Problem statement – Where pictures appear, omit them, and copy exactly only the lines from the start of the listing through the line containing "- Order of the", both included.

Start of Dataset extract

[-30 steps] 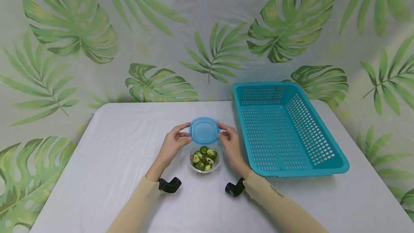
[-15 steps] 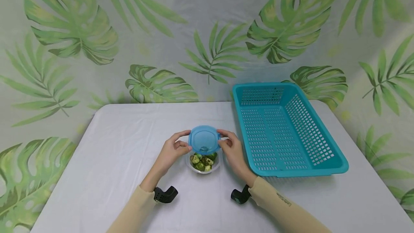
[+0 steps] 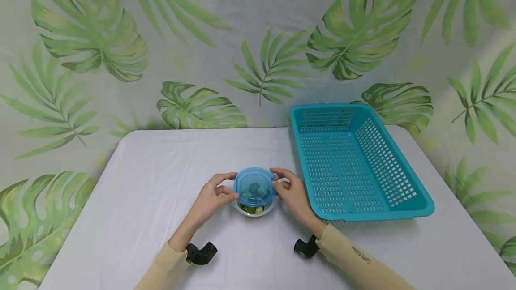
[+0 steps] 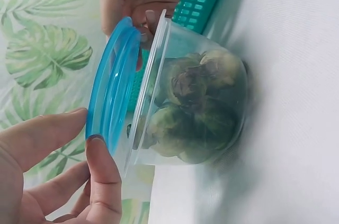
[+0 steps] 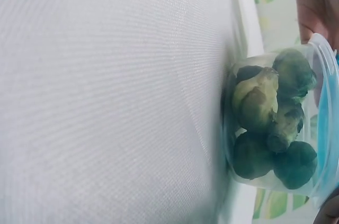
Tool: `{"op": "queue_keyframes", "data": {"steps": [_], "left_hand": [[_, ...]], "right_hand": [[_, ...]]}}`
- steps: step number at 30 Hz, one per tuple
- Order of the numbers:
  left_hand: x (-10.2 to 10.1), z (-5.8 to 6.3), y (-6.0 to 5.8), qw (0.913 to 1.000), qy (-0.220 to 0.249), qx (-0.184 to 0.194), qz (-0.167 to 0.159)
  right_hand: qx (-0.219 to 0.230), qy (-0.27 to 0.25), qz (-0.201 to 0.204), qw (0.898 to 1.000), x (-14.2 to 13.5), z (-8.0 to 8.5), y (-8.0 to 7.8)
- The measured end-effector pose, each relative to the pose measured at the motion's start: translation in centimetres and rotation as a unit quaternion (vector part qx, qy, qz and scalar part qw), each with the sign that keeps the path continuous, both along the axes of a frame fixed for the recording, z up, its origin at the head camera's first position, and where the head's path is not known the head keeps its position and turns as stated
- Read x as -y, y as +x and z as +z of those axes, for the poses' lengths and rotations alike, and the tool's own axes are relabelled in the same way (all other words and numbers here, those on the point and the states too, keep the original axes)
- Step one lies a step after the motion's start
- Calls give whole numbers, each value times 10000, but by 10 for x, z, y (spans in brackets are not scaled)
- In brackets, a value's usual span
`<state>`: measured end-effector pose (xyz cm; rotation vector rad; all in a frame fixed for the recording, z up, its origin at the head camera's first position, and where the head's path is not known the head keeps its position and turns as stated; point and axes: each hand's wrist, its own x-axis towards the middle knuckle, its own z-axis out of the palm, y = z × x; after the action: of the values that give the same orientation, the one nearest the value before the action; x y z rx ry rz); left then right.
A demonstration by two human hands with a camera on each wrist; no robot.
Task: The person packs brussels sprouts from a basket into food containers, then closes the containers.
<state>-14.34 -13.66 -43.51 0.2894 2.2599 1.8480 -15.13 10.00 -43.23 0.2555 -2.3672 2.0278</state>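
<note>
A blue plastic lid (image 3: 253,186) is pinched at its left edge by my left hand (image 3: 212,197) and at its right edge by my right hand (image 3: 293,197). Below it stands a round clear plastic container (image 3: 253,215) on the table. Several Brussels sprouts (image 5: 257,107) fill much of the container, seen through its wall in both wrist views. In the left wrist view a gap separates the lid (image 4: 108,91) from the container's rim (image 4: 151,75). From the head, the lid covers most of the container's opening, its near part still showing.
A large turquoise slotted basket (image 3: 342,178) stands on the right of the white-clothed table (image 3: 141,182), close to my right hand. Behind the table hangs a leaf-patterned cloth (image 3: 197,57). Each wrist wears a black camera.
Both hands have brought the lid down and toward me, from beyond the container to over it. The sprouts, earlier in plain sight, now lie mostly beneath the lid. Container and basket have stayed put.
</note>
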Motion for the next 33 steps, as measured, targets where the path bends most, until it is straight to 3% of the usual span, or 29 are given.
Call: {"op": "queue_keyframes", "data": {"steps": [3,8,15,24,29,33], "left_hand": [[0,0,3,9999,-123,-48,30],[0,-2,7,9993,-319,-198,22],[0,-4,10,9985,-416,-345,-50],[1,-6,9,9977,-514,-427,-137],[4,-9,9,9968,-525,-296,-516],[7,-14,7,9958,-240,-2,-882]], "right_hand": [[-72,174,35,9998,0,4,4],[-332,624,-100,9974,-2,-16,-2],[-857,1067,-194,9904,-2,-21,0],[-716,1197,-167,9901,-3,-23,4],[-600,1146,18,9916,-5,-27,4],[-472,1038,226,9932,-6,-28,4]]}}
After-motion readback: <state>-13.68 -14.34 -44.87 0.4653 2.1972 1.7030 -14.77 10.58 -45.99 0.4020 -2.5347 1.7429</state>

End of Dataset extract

Answer section –
[-30 steps] 
[-15 steps] 
[+0 steps] 
[+0 steps] 
[+0 steps] 
Tool: `{"op": "queue_keyframes", "data": {"steps": [_], "left_hand": [[_, ...]], "right_hand": [[_, ...]]}}`
- steps: step number at 30 Hz, one per tuple
- Order of the numbers:

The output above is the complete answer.